* _EXERCISE OBJECTIVE_
Skip the pictures. Output only the lines below starting at the line with "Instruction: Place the" and ending at the line with "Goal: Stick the", both ends included, exactly as they are.

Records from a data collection
☆ ☆ ☆ ☆ ☆ ☆ ☆

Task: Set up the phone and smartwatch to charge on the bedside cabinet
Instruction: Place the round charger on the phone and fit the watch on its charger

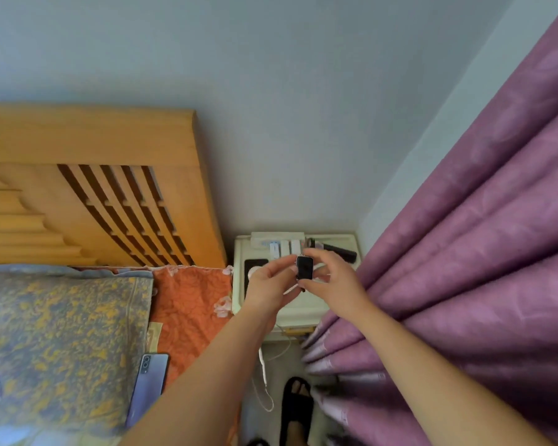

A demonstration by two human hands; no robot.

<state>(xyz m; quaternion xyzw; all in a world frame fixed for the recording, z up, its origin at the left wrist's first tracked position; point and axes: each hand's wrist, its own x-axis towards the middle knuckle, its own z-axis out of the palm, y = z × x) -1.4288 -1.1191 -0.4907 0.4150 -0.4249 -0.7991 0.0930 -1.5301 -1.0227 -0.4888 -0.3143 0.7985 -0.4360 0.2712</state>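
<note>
Hands meet above the bedside cabinet [290, 312], two of them, both pinched on one smartwatch [304, 267]. The left hand [268, 286] grips its left edge, and the right hand [331, 278] reaches over from the right, fingertips on the top and right side. The smartwatch is a small dark rounded rectangle with a glossy face, held in the air over the middle of the surface; its long axis runs near to far, face turned up toward the camera. Whether a strap is attached cannot be told.

One phone [149, 383] lies on the bed at the near left, apart from the cabinet. It is a slim, smooth grey-lilac slab, back up, its camera cluster at the far end, its long axis running near to far with a slight lean to the right. It rests where a blue and ochre patterned pillow [58, 342] meets an orange textured sheet [190, 304].

The cabinet is cream, boxy and smooth. At its far edge sit three small white upright blocks [284, 247] in a row, and to their right a black stick-shaped object [339, 251]. A thin white cable [264, 384] hangs down to the floor. One black sandal [295, 410] shows clearly below. Purple folded curtains [480, 252] fill the right, and a slatted wooden headboard [110, 194] the left.
</note>
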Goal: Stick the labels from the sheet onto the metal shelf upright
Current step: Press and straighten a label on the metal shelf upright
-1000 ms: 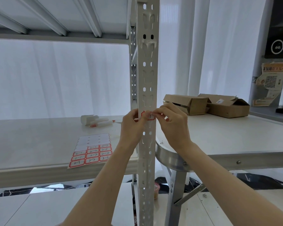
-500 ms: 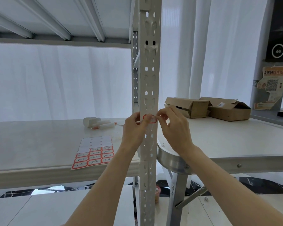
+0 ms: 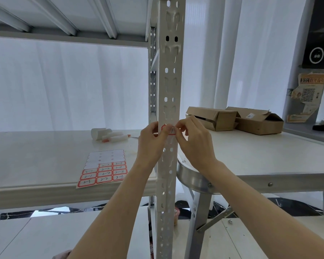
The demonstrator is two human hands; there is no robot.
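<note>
Little has moved: my left hand [image 3: 150, 144] and right hand [image 3: 195, 144] stay at the upright [image 3: 171, 81], thumbs now flatter on the red-edged label [image 3: 170, 130], pinching its two ends against the metal. It looks nearly stuck; the sheet [image 3: 103, 171] lies near left on the shelf [image 3: 36, 165].

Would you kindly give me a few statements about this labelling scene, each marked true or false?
1. Both the left hand and right hand hold a red-bordered label against the metal upright. True.
2. The label sheet lies on the floor. False: it lies on the shelf board, left of the upright.
3. The sheet's upper rows hold no red labels. True.
4. The cardboard boxes stand on that shelf board. False: they stand on the table right of the upright.
</note>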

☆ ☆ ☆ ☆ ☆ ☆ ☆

* _EXERCISE SOLUTION_
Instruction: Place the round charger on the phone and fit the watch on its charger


A demonstration by two human hands; no robot.

<state>(xyz m; quaternion xyzw; all in a world frame fixed for the recording, z up, its origin at the left wrist's first tracked position; point and axes: each hand's wrist, its own x-axis towards the middle knuckle, its own z-axis out of the palm, y = z × x) -1.4288 -1.1191 -0.4907 0.4150 -0.4249 -0.7991 0.0930 -1.5301 -1.0227 -0.4888 -0.3143 0.7985 -0.4360 0.2712</state>
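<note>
Hands meet above the bedside cabinet [290, 312], two of them, both pinched on one smartwatch [304, 267]. The left hand [268, 286] grips its left edge, and the right hand [331, 278] reaches over from the right, fingertips on the top and right side. The smartwatch is a small dark rounded rectangle with a glossy face, held in the air over the middle of the surface; its long axis runs near to far, face turned up toward the camera. Whether a strap is attached cannot be told.

One phone [149, 383] lies on the bed at the near left, apart from the cabinet. It is a slim, smooth grey-lilac slab, back up, its camera cluster at the far end, its long axis running near to far with a slight lean to the right. It rests where a blue and ochre patterned pillow [58, 342] meets an orange textured sheet [190, 304].

The cabinet is cream, boxy and smooth. At its far edge sit three small white upright blocks [284, 247] in a row, and to their right a black stick-shaped object [339, 251]. A thin white cable [264, 384] hangs down to the floor. One black sandal [295, 410] shows clearly below. Purple folded curtains [480, 252] fill the right, and a slatted wooden headboard [110, 194] the left.
</note>
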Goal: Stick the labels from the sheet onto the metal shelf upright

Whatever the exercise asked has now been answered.